THE TASK
From the first line of the data through the line containing "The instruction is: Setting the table", transcribe each line exactly. Pictures do not belong in the copy.
** Opening DATASET SECTION block **
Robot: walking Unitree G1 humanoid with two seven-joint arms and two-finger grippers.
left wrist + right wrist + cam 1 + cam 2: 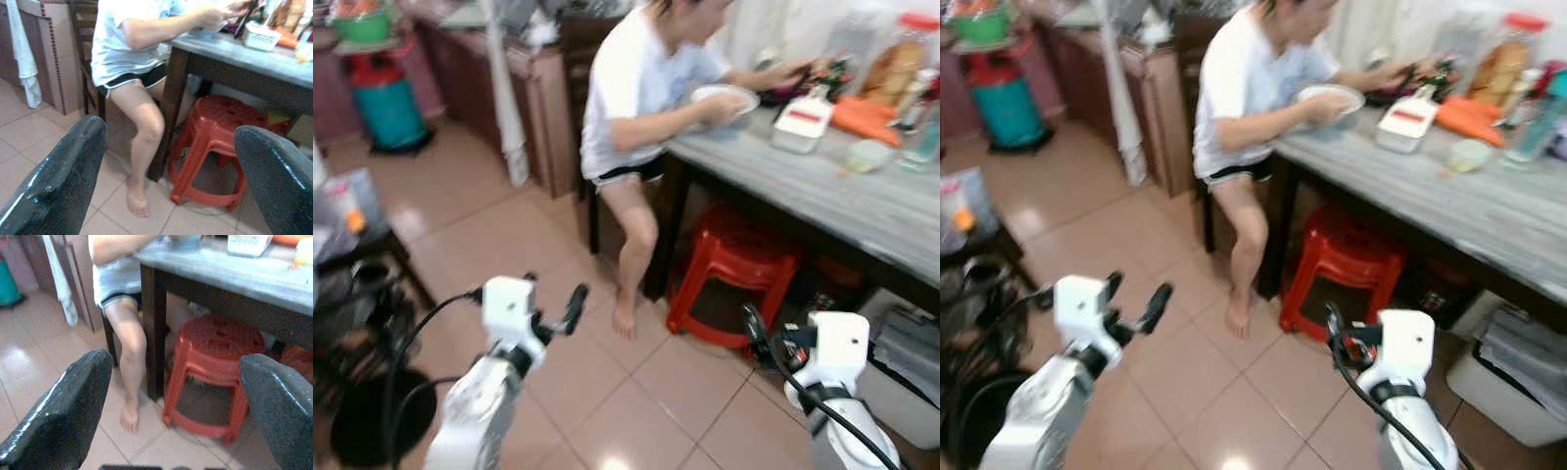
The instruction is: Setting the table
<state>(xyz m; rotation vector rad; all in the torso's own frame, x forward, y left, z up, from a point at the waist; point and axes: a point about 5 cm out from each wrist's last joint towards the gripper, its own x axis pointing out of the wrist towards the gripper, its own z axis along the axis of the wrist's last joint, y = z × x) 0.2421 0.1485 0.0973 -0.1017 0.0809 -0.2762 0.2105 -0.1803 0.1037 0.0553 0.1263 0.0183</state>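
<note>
A barefoot person (646, 88) in a white shirt sits on a dark chair (88, 29). A red plastic stool (729, 269) stands on the tiled floor (509, 225). A teal gas cylinder (386, 103) stands beside brown cabinets (524, 88); a white cloth (22, 54) hangs there.

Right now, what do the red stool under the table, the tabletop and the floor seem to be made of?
The red stool looks like moulded plastic: one piece, uniform colour, slight sheen. The tabletop is grey with streaks, probably stone or a stone-look laminate; hard to tell which. The floor is glazed tile, shown by grout lines and bright reflections.
</note>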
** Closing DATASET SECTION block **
TASK SOLUTION
Robot: walking Unitree G1 humanoid with two seven-joint arms and two-finger grippers.
left wrist + right wrist + cam 1 + cam 2: 
The instruction is: Setting the table

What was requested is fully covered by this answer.